Je devais me rendre à l’évidence : cette ordure de Greg avait vu juste. Elle était comme une drogue dont j’avais de plus en plus de mal à me passer mais à laquelle il était hors de question de toucher malgré cette tentation chaque jour plus vivace, malgré ses propres sentiments que je ne pouvais plus ignorer. Encore moins à cette minute précise. Les battements désordonnés de son cœur, son corps pressé sans équivoque contre le mien ne me laissait plus de doute sur la nature de ce qu’elle ressentait. C’était bien plus qu’une quelconque gratitude pour l’avoir délivrée de ce cauchemar qui continuait à la hanter nuit après nuit. Son désir faisait furieusement écho au mien et c’en était insupportable.
Sa joue caressa la mienne lorsqu’elle s’écarta doucement. Nos souffles se croisèrent l’espace d’une seconde avant que je ne me ressaisisse brusquement. Je la saisis par les épaules et l’éloignai de moi à bout de bras. Il était hors de question de céder à cette faiblesse. Car c’était bien ce qu’elle était : une faiblesse qui annihilait mon bon sens et me faisait oublier les principes qui dictaient ma conduite depuis si longtemps. Elle me fixa sans comprendre. Comment le pouvait-elle ? J’avais tout fait depuis des semaines pour que l’on arrive là, pour qu’elle se rapproche de moi, qu’elle dépende de moi et je la repoussais sans être capable de formuler la moindre explication.
— Il est tard. Retourne te coucher, nous parlerons demain, lui assénai-je de ce ton autoritaire et paternaliste derrière lequel il m’était si simple de me retrancher mais qui sonnait de plus en plus faux même à mes propres oreilles.

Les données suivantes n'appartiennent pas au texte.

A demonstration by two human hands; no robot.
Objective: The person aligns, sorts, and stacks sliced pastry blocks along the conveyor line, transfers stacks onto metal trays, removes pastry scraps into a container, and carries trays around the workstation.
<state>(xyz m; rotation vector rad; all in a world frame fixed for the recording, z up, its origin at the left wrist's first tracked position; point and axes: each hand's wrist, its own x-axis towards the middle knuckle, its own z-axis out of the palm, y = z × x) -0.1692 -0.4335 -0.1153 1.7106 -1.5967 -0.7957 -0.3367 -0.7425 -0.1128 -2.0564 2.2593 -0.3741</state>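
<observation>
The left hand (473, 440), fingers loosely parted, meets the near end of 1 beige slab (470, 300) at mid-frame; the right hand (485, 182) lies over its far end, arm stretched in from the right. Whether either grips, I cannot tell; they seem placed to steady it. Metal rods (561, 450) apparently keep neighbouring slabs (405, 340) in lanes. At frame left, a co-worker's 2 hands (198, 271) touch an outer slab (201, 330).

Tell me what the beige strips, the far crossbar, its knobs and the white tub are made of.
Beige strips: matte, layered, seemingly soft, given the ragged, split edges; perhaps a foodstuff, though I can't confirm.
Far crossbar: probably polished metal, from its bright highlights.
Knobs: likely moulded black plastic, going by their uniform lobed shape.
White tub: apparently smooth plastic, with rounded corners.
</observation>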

Son visage se ferma aussitôt. Elle se dégagea de mes mains toujours posées sur ses épaules. Elle me dévisagea froidement avant de s’éloigner sans un mot. Je venais de la blesser, de la rejeter au pire moment mais surtout de mettre fin à cette sérénité de pure façade que nous nous étions l’un et l’autre efforcés de construire.